### Aim of the exercise:
Beginning at the line that holds "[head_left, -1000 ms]", repeat every line through the last line of the material, exactly, and drop any pictures.

### Dataset excerpt:
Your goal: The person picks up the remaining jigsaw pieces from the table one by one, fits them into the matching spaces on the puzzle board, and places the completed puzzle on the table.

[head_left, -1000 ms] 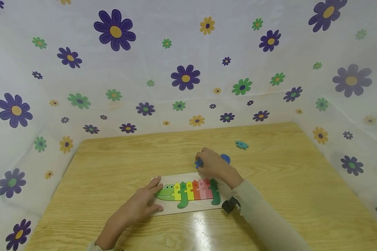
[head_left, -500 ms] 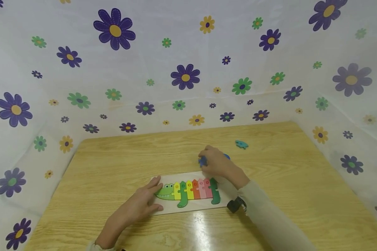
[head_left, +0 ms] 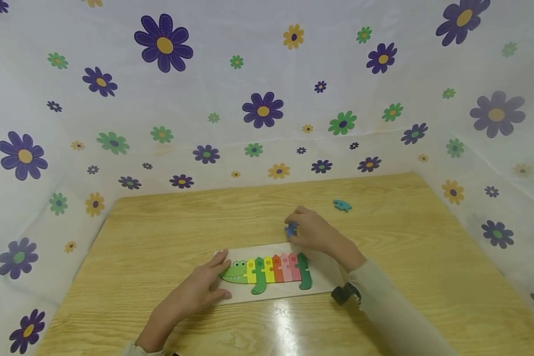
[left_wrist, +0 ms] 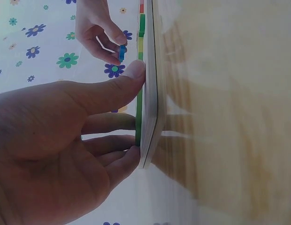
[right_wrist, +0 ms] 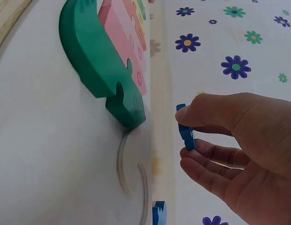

### Result of this exercise:
[head_left, -1000 ms] 
[head_left, -500 ms] 
[head_left, +0 ms] 
[left_wrist, +0 ms] 
[right_wrist, +0 ms] 

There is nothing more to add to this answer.